I'd like to say one more thing, I think this has at least some merit. I believe the Supreme Court needs to do some self assessment. Last Wednesday was 'Canada Day', supposedly a day in which all Canadians are theoretically/hopefully going to feel a measure of common cause, a sense of happiness and satisfaction that we are all part of an ongoing project, experiment, history, enterprise (choose your own adjectives/descriptions) and that we're endeavoring to build on the past and help create a promising future. This future might be one that is inclusive, be one in which common dignity is valued too, and one in which integrity of indigenous peoples isn't trivialized as it has been in innumerable circumstances in our history, and in our present.
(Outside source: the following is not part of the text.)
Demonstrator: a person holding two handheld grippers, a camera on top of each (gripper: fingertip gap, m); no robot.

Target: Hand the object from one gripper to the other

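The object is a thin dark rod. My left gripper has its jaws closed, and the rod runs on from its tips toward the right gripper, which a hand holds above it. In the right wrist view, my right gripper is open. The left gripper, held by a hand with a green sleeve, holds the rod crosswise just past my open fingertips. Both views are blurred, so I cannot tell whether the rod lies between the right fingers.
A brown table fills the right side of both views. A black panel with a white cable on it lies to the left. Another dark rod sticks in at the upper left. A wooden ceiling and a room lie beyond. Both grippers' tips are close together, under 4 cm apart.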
So regarding our news event in question, what has the Supreme Court just done? The very crack of dawn on the morning after 'Canada Day' it summarily throws out the legal challenge to TMX by indigenous groups, and offers them no explanation for doing so. This is 'tradition' with the court, to not only choose which challenges it will hear, but to disregard without comment any which it does not want to engage with. Now imagine how indigenous groups, which regard themselves (properly) as 'nations', experience this when they try to defend their deepest values and their sense of duty to protect their lands and waters for future generations, and are given utterly short shrift , are 'shown the exit',, by the nation of Canada, which itself claims to be aiming for reconciliation and active consultation with indigenous societies? Do the chief justices think that their conduct in this instance, their elective conduct, is in any forward looking way fostering ongoing respect for rule of law? Or do they imagine that their conduct, their judicial action, might in this instance be easily perceived as 1) utterly dismissive, 2) blithely arrogant, 3) completely 'tone deaf' . With very special emphasis on the last bullet point, I urge them to spend a few minutes, or perhaps even some hours engaging with themselves in their mirrors. If they are ultimately merely the sentinels of Canada's corporate community, they have done their jobs admirably,... they've bolstered shareholder confidence! But there is considerably more at stake in the ongoing project of this country than the X-Y-Z's of the 2020 economy.
I'm not as concerned about the tone, as about the substance.
TMX/the government claimed it had done as ordered in re further consultation.
It becomes clear that it didn't.
So isn't that a contempt of court issue?
Frankly, if JT is to continue claiming "national interest," it would behoove him to explain how, exactly, it is so. To date, there's been nothing but his say-so. Perhaps he needs to be challenged on that in court. Or maybe like the kings and gods of old: he says so, therefore it is.